Task directions →
Give the data below again, word for word.

Data excerpt →
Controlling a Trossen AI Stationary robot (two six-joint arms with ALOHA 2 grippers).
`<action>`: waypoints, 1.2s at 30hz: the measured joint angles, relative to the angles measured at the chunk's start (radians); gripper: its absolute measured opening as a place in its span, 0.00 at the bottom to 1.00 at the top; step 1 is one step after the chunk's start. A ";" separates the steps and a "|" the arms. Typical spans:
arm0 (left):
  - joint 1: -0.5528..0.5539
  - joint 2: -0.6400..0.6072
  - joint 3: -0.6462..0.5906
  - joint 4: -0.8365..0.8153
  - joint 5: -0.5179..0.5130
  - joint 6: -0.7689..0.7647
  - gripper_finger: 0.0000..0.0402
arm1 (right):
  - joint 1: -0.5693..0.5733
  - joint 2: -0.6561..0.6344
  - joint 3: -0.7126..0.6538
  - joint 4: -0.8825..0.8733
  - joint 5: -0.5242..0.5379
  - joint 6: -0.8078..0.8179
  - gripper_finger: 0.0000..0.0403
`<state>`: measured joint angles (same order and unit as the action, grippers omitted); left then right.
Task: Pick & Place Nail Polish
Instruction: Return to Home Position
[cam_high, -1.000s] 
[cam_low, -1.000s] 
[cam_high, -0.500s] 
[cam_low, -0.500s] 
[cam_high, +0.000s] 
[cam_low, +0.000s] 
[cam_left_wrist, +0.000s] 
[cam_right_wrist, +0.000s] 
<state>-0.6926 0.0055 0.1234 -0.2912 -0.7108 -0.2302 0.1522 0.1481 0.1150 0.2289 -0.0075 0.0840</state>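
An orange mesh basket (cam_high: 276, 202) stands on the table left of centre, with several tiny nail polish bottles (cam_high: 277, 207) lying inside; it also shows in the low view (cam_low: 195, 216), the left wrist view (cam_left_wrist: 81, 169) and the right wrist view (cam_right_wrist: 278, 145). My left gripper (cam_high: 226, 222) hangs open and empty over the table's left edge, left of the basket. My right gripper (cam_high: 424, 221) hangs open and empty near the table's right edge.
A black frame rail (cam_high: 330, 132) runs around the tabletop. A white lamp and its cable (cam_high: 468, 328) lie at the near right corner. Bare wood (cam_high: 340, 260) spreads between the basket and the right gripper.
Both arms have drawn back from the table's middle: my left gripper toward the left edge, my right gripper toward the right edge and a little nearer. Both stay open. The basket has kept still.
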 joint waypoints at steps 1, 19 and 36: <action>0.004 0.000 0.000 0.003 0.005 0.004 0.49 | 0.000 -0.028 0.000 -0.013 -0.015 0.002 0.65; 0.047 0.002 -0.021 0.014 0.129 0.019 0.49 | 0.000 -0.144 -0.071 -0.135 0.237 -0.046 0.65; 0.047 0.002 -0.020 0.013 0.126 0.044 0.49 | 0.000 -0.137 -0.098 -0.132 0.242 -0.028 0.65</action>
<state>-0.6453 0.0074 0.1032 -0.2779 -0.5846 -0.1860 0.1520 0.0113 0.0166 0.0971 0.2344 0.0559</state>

Expected output →
Controlling a Trossen AI Stationary robot (two six-joint arms with ALOHA 2 grippers).
`<action>`: waypoints, 1.2s at 30hz: the measured joint angles, relative to the angles measured at the chunk's start (radians); gripper: its absolute measured opening as a place in its span, 0.00 at the bottom to 1.00 at the top; step 1 is one step after the chunk's start. A ";" separates the steps and a "|" the arms. Typical spans:
arm0 (left):
  - joint 1: -0.5528..0.5539
  - joint 2: -0.6400..0.6072
  - joint 3: -0.6462..0.5906
  - joint 4: -0.8365..0.8153
  - joint 5: -0.5179..0.5130
  - joint 6: -0.7689..0.7647
  - gripper_finger: 0.0000..0.0402
arm1 (right):
  - joint 1: -0.5693..0.5733
  - joint 2: -0.6561..0.6344
  - joint 3: -0.7126..0.6538
  - joint 4: -0.8825..0.8733
  - joint 5: -0.5242..0.5379
  - joint 6: -0.8078..0.8179
  - gripper_finger: 0.0000..0.0403
`<state>`: measured joint angles (same order and unit as the action, grippers omitted); left then right.
Task: Pick & Place Nail Polish
Instruction: Return to Home Position
[cam_high, -1.000s] 
[cam_low, -1.000s] 
[cam_high, -0.500s] 
[cam_low, -0.500s] 
[cam_high, +0.000s] 
[cam_low, +0.000s] 
[cam_left_wrist, +0.000s] 
[cam_right_wrist, +0.000s] 
<state>-0.6926 0.0055 0.1234 -0.2912 -0.7108 -0.2302 0.1522 0.1481 0.1150 0.2289 -0.0075 0.0840</state>
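An orange mesh basket (cam_high: 276, 202) stands on the table left of centre, with several tiny nail polish bottles (cam_high: 277, 207) lying inside; it also shows in the low view (cam_low: 195, 216), the left wrist view (cam_left_wrist: 81, 169) and the right wrist view (cam_right_wrist: 278, 145). My left gripper (cam_high: 226, 222) hangs open and empty over the table's left edge, left of the basket. My right gripper (cam_high: 424, 221) hangs open and empty near the table's right edge.
A black frame rail (cam_high: 330, 132) runs around the tabletop. A white lamp and its cable (cam_high: 468, 328) lie at the near right corner. Bare wood (cam_high: 340, 260) spreads between the basket and the right gripper.
Both arms have drawn back from the table's middle: my left gripper toward the left edge, my right gripper toward the right edge and a little nearer. Both stay open. The basket has kept still.
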 joint waypoints at steps 1, 19 and 36: <action>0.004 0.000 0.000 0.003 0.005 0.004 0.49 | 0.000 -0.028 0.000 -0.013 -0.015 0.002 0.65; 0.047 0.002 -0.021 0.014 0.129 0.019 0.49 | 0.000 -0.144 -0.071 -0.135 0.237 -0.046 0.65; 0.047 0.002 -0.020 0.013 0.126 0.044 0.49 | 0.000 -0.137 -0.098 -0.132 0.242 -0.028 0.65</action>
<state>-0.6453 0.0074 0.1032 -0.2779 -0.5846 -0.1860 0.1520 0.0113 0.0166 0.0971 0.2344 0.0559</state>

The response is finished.